Buying too much stuff! Oh my goodness...
Well not too much, really can a little girl have too much clothes? probably not.
But in a way, I am glad that I am able to buy stuff for Charlotte. I know it is so hard for some people who are pregnant after the loss of a baby. and it is hard, but I feel, that I need to do it- I need to try, my very best to give her, while she is inside me, the very best of me- like I gave to Noah. I didn't regret anything about Noah's pregnancy (minus the major sweets addiction!.. but really, i got that under control!).. and I don't want to regret anything in this one either. I'm sure, once she comes home, and is healthy (fingers crossed) I will regret my anxiety and worry that I felt, and therefore was placed on her while in my womb.. but I think she'll understand that.

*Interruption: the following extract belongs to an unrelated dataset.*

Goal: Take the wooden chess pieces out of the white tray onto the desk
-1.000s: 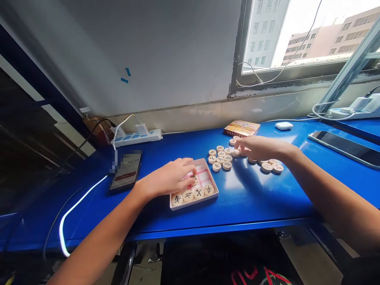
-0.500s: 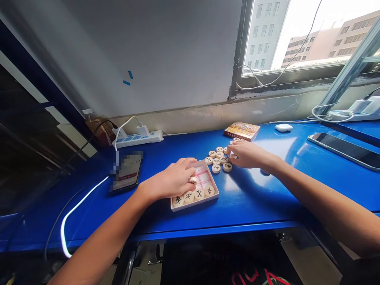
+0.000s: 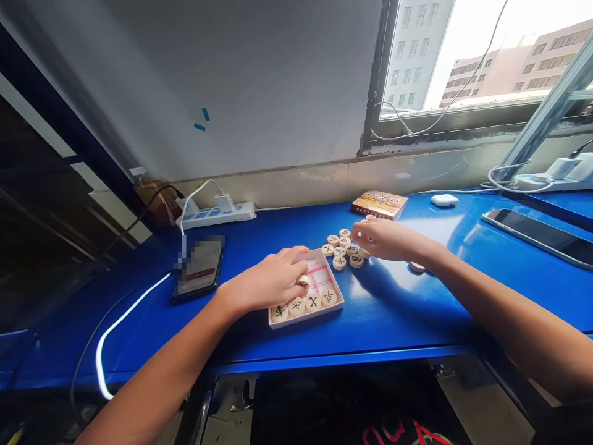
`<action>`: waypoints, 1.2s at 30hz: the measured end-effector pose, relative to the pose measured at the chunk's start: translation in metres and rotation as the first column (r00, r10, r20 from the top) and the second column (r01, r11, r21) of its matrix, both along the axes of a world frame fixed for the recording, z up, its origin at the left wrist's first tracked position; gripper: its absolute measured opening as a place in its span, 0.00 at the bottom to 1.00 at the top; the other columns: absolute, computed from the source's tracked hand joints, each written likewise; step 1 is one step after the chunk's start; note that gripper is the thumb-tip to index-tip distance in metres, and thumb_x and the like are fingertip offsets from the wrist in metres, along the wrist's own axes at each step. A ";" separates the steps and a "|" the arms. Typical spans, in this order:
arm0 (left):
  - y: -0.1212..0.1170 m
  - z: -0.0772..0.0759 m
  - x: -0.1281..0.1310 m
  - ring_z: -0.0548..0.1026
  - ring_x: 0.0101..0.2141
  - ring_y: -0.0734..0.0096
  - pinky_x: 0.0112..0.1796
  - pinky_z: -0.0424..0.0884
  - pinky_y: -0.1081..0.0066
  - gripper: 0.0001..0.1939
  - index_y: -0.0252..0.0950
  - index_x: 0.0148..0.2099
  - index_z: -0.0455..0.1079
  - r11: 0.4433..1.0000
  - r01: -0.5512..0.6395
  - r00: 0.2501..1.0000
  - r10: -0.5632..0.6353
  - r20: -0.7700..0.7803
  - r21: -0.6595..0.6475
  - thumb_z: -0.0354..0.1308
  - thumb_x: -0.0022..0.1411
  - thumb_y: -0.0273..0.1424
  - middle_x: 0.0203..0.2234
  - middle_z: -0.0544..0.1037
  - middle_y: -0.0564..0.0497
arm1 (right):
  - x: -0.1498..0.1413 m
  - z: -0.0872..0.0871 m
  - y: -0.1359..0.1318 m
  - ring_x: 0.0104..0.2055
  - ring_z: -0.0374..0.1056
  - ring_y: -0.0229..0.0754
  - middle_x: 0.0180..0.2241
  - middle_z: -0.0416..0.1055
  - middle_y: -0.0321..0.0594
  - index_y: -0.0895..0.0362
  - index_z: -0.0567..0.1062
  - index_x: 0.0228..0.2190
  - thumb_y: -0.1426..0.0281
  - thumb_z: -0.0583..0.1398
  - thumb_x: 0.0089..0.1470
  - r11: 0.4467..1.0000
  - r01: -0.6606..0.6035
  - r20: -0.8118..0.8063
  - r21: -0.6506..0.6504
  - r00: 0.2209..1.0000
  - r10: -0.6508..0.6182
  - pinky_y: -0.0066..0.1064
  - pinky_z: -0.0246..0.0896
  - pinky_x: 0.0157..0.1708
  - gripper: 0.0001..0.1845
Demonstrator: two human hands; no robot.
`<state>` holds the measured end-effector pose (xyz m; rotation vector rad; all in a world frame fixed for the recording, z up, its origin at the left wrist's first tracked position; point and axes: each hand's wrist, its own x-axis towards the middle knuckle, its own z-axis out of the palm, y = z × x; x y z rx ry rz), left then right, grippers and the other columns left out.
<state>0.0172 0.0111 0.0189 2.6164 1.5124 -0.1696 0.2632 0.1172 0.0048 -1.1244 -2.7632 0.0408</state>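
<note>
From where I stand, the left hand leans over a shallow white box on the blue desk, wrist across its left side. Thumb and fingers pinch one small wooden disc, its pale edge showing; gripped that way, it seems easy to tilt or set down within the box. Below it, four lettered discs lie in a row along the near wall, which probably keeps their line straight.

The right hand arches over the far side of a cluster of lettered discs, just beyond the box. Its fingers are curled with the tips close together, but the hand's back hides them from me, so I can't tell whether they grip anything. The cluster sits between the two hands, I'd judge so that both can reach it. A pinkish disc lies under the right wrist. Behind, a printed carton rests near the wall, out of the way, while a phone lies left of the box.
</note>
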 end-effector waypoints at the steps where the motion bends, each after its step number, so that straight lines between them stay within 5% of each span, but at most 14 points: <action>1: 0.000 0.000 0.000 0.61 0.54 0.54 0.51 0.63 0.57 0.09 0.36 0.41 0.68 1.000 0.000 1.000 0.000 -0.001 -0.002 0.50 0.64 0.34 0.60 0.56 0.46 | -0.002 0.000 -0.002 0.34 0.67 0.44 0.30 0.73 0.44 0.57 0.71 0.30 0.71 0.51 0.57 0.999 -0.007 -0.056 0.037 0.998 0.009 0.30 0.56 0.30 0.10; 7: 0.003 0.002 0.002 0.60 0.54 0.57 0.51 0.62 0.59 0.05 0.36 0.40 0.67 0.976 0.094 0.979 -0.127 0.162 0.196 0.53 0.63 0.32 0.51 0.66 0.46 | -0.024 -0.009 -0.030 0.34 0.64 0.42 0.29 0.71 0.41 0.57 0.71 0.30 0.65 0.52 0.60 0.977 -0.144 -0.322 0.158 0.928 0.189 0.32 0.54 0.35 0.12; 13: 0.003 0.003 0.007 0.67 0.41 0.64 0.43 0.65 0.66 0.04 0.35 0.38 0.65 0.926 0.082 0.899 -0.229 0.374 0.368 0.56 0.62 0.29 0.36 0.72 0.49 | -0.039 -0.011 -0.059 0.30 0.59 0.37 0.26 0.66 0.38 0.58 0.68 0.26 0.61 0.51 0.62 0.913 -0.408 -0.442 0.001 0.819 0.366 0.30 0.52 0.33 0.17; 22: 0.009 -0.011 0.011 0.67 0.38 0.65 0.40 0.65 0.67 0.03 0.34 0.37 0.65 0.913 0.233 0.871 -0.349 0.346 0.335 0.55 0.63 0.29 0.34 0.73 0.49 | -0.042 -0.018 -0.056 0.30 0.60 0.36 0.25 0.64 0.35 0.58 0.66 0.22 0.69 0.57 0.56 0.903 -0.422 -0.514 -0.082 0.794 0.324 0.29 0.53 0.32 0.12; 36: 0.008 -0.003 0.002 0.69 0.41 0.65 0.42 0.66 0.66 0.12 0.35 0.48 0.64 0.905 0.130 0.897 -0.282 0.340 0.406 0.57 0.61 0.27 0.38 0.73 0.49 | -0.040 -0.023 -0.049 0.30 0.59 0.37 0.26 0.65 0.36 0.57 0.65 0.26 0.69 0.58 0.52 0.923 -0.381 -0.504 -0.062 0.810 0.300 0.29 0.53 0.31 0.07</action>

She will grow up knowing, but not knowing her big brother... without that extra protector at school, without that bratty big brother who won't let her play with his trucks and cars... it's hard- because I know what it's like to have a big brother.. and in hindsite- it's wonderful. she won't get that experience, the experience she was supposed to have.. and I at least hope she will grow up understanding that he was here, on earth- but now he isn't.. but he can still protect her in some way.. and she can still think about him, talk about him and wonder about him.
Until then... I think I will continue to buy cute little girl things for my cute little girl... I just can't help myself!